В субботу, раньше обычного, сыграли отбой. Дулькейт, недовольно теребя пышный рыжеватый ус, приказал едать на склад боепитания патроны и карабины, мины в ящиках, зачехлить наглухо минометы. Так же недовольно пояснил:
— Вместо карабинов получите автоматы... в свой срок.
Об автоматах до этого говорили шепотом: секретное оружие. Их еще никто не держал в руках. Повеселев от такой новости, красноармейцы дружно потянулись на склад.
Сдал свой карабин и командир первого миномета полковой минометной батареи Владимир Фурсов. И сразу почувствовал прохладу на плечах и на спине, под пропотевшей гимнастеркой, — там, где все эти дни болтался на лямках вещмешок. Расправил покатые богатырские плечи. Легко, свободно, а чего-то не хватает. С досадой подумал: на какое-то время остался без работы...
Чудаковатый он парень, Фурсов: где троим по ноздри от солдатской службы, а ему мало. Мало и тяжелой атлетики, — как одержимый штурмует премудрости воинской науки. Когда еще наступят экзамены, а он уже экстерном сдал все, что положено. Командование объявило Фурсову благодарность и заверило: при демобилизации в запас ему на петлицы повесят не по одному, а по два кубаря. Одно слово, службист. На груди от разных значков пестро: «ГТО», «Отличник РККА», «Ворошиловский стрелок». Звание сержанта и то присвоили ему без прохождения муштры в полковой школе!
Все это, крепко сдобрив перчиком солдатских острот, выдает Фурсову старшина Кипкеев по пути от склада боепитания к казарме. Он худощав, черняв, жилист. И подвижен, как ртуть. Глаза рысьи — с зелеными и блестящими, как изумруд, прожилками. А тонкие, железной крепости ноги туго обтянуты голенищами. «У человека самое нужное, самое совершенное — ноги», — любит повторять Кипкеев и велит содержать их в чистоте и постоянной боевой готовности. Впрочем, такого же отношения он требует к сапогам и портянкам, ко всему снаряжению. Вот уж кто из службистов службист! Посмеяться бы над старшиной. Но Владимир молчит. Старшина хоть и справедлив, но вспыльчив и может лишить его удовольствия провести субботний вечер в гарнизонном клубе.
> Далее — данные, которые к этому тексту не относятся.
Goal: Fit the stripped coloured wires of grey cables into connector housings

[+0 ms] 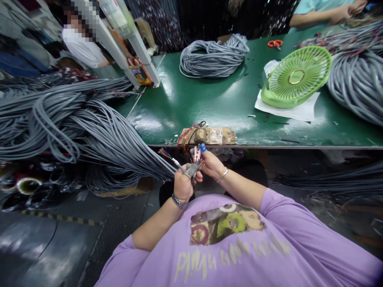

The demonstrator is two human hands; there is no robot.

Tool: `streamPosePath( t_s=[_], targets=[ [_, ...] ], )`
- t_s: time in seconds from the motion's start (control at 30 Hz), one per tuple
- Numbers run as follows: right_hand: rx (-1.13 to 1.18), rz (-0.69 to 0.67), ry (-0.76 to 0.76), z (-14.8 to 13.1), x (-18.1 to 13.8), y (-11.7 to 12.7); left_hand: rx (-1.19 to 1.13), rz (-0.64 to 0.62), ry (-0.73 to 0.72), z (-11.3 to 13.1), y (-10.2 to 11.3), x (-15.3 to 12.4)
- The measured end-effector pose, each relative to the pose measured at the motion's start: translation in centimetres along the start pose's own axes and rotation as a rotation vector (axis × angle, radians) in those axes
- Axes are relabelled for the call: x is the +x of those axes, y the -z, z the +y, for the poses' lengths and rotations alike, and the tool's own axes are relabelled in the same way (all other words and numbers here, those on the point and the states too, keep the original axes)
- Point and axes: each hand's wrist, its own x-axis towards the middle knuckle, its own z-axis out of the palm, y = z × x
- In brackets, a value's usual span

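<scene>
In front of my purple shirt, both hands meet just below the bench edge. My left hand (pixel 183 185) is closed around grey cable ends, with a metal band on its wrist. From it one cable end (pixel 176 162) points up left, its thin coloured wires (pixel 165 153) fanned out. Grey wrapping, seemingly tape on the fingers, covers part of the grip. Close against it, my right hand (pixel 212 163), with blue wrapping on one fingertip, pinches at pale pink and orange-brown wires (pixel 196 154). Exactly which wires its fingers hold is partly hidden.
A wooden block (pixel 220 135) with red and black leads lies at the green bench's edge. Thick bundles of grey cable (pixel 98 123) spread left; a coil (pixel 212 57) sits behind. Right are a green fan (pixel 295 77), orange-handled scissors (pixel 274 43) and more cable (pixel 359 85). Two people are beyond.
</scene>
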Motion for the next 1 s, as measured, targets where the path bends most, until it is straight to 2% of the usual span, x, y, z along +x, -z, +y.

Из клуба они возвращаются вместе в приподнятом настроении: посмотрели кинокартину «Ветер с Востока» об освобождении левобережной Бессарабии из-под ига румынских бояр. Содержательная картина, высокоидейная. А молдаванки из красавиц красавицы! Глаза у них, восхищается Кипкеев, как влажные черные сливы. И природа что надо!.. Природу Владимир любит с детства. Вот и сейчас слушает Кипкеева, а сам любуется высокой луной и каштанами в цвету. Каштановая аллея смутно маячит по горизонту — темная, словно облитая чернилами; лишь факелы соцветий серебрятся под луной. Каштаны отцветают, и их едва внятный запах волнует Владимира.
— Слышишь, как они пахнут? — спрашивает он.
— Кто? — Кипкееву все еще мерещатся обольстительные молдаванки с черными глазами-сливами.
— Каштаны.
— Не слышу, — крутит головой Кипкеев. И смеется: — А вот запах твоей посылки слышу. Когда возьмешь? Почтарь грозится распотрошить ее.
Посылка из Пржевальска. От матери. С фруктами. В ней заключены запахи детства, запахи горных зарослей и озорного иссыккульского ветра. Владимир нарочно не ходил на почту: ждал воскресенья... Завтра он принесет посылку, раскроет на глазах всей минбатареи, и они такой пир закатят! «Не жизнь — малина», — скажет тот же старшина Кипкеев, отведав запашистых сушеных яблок. И вообще — славная штука жизнь. Когда тебе стукнуло двадцать, и все тело поет от избытка здоровых сил, когда луна и цветут каштаны, когда завтра воскресенье И солдату будет предоставлена полная свобода... Надо бы втолковать все это службисту Кипкееву, но, вздохнув, Владимир неожиданно говорит:
— Пойду позанимаюсь на брусьях.
Кипкеев останавливается посредине плаца и строго смотрит на Фурсова. Предупреждает:
— Скоро отбой, не опаздывать! — и, круто повернувшись, шагает к казарме тем четким, уверенным, военным шагом, который присущ лишь старшинам сверхсрочной службы.